For cotton growers, stink bugs present a frustrating problem: Although many cotton insects and their damage vary from year to year and from field to field, stink bugs probably take the cake.
With pests like plant bugs and cotton aphids, at least North Carolina cotton producers know that treated acreage averaged over the state will usually vary from 2 percent to 10 percent. No such luck with stink bugs.
In 2004, “The Year of the Stink Bug” in North Carolina, two to three applications for this pest group would have paid off for most producers, while in 2002, 2003 and in 2007 probably 80 percent to 90 percent of our cotton fields did not need a single treatment for stink bugs. With this huge variation in possible stink bug damage, one can quickly realize the importance of scouting as opposed to a calendar approach.
Looking back, 2004 seemed like the beginning of a rough period for stink bug damage. In hindsight, 2004 was close to a perfect storm of a mild winter, no late frosts, and plentiful rainfall over most of the state that served to increase both the growth of the many wild and cultivated hosts of green and brown stink bugs as well as the attractiveness and susceptibility of cotton to stink bugs.
And although 2007 and 2008 appear to suggest a downward trend in damage, at this point in the growing season we are almost as likely to get another 2004 “bug year” as another 2007.
Generally, expect higher levels of stink bugs if our 2009 trend of wet weather continues through July. Irrespective of stink bug levels, we are now in a far better position to manage these pests than was the case in 2004, thanks to a Southeastern multi-state effort that shed significant light on how deal with these pests.
Entomologists from Virginia, North Carolina, South Carolina and Georgia participated in the first Cotton Incorporated-sponsored regional project from 2005 to 2007 entitled: “Identifying Practical Knowledge and Solutions For Managing The Sucking-Bug Complex In Cotton: Research in the Southeast Region” Several aspects of this work have continued into 2008. Some of the practical results of this project follow.

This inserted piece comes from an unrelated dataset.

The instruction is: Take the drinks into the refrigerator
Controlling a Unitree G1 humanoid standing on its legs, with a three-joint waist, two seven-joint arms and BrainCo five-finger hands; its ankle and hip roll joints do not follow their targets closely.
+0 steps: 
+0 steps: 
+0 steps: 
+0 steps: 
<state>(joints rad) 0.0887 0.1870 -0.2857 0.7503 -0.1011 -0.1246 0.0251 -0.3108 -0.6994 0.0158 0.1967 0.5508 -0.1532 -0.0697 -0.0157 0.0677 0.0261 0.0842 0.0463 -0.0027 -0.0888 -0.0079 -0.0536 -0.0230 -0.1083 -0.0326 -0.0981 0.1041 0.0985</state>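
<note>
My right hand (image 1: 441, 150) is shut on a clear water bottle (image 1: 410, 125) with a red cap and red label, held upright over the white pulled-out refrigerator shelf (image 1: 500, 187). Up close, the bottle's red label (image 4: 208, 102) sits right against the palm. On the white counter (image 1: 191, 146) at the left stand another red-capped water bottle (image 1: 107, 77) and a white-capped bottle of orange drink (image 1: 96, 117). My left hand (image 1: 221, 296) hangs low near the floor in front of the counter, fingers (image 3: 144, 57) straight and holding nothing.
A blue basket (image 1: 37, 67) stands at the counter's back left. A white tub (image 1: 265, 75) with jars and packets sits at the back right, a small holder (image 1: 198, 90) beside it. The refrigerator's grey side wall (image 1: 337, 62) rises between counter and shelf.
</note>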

• Plant bugs vs. stink bugs: Stink bugs are far more of an economic threat to profitable cotton production than plant bugs in the Southeast.
• Stink bug species: Although green stink bugs are more prevalent in North Carolina and Virginia, southern green stink bugs are more common in Georgia, and brown stink bugs are common to all areas. Management approaches for this complex were found to be similar.
• Maximum vulnerability to damage: The third though fifth weeks of bloom was found to be most susceptible period for economic injury from stink bugs.
• Dynamic threshold: Of the various internal boll damage symptom thresholds evaluated (seasonal static thresholds of 10 percent, 20 percent, and 30 percent and a dynamic threshold of 50 percent, 30 percent, 10 percent, 10 percent, 10 percent, 30 percent, 30 and 50 percent that changed by week of bloom), insecticide applications based on use of the dynamic threshold resulted in the highest net returns under various stink bug population levels.
• Impact on fiber quality: Poorly managed, stink bugs can reduce fiber quality, but no HVI and APHIS cotton fiber quality parameters were adversely impacted when thresholds were correctly applied.
Additionally, the following findings show potential for further refining stink bug management:
• External boll damage: Scouting assessments of external stink bug boll damage feeding symptoms show promise as a means of increasing scouting efficiency by either reducing the time in evaluating bolls, or by being employed as a rapid indicator of whether further internal boll damage assessments are indicated (a “hybrid” approach).
• Stink bug movement into cotton fields: Studies of stink bug movement into cotton field edges shows promise as both a possible early indication of stink bug establishment and as a possible perimeter spray treatment approach.
Cotton scouts should pay particular attention to weeks 3 to 5 or 6 of the bloom period, a time of maximum cotton crop susceptibility to economic boll damage from stink bugs. The dynamic threshold approach provides better economic returns than both our past 10 percent and other states’ 20 percent internal boll damage threshold under low, medium and high stink bug levels. For North Carolina cotton producers, we recommend that they follow a threshold of 50 percent, 30 percent, 10 percent, 10 percent, 10 percent, 30 percent, and 30 percent or 50 percent internally damaged bolls by week of bloom. This approach should help maximize cotton producers’ return on investment by limiting sprays to the time of greatest need.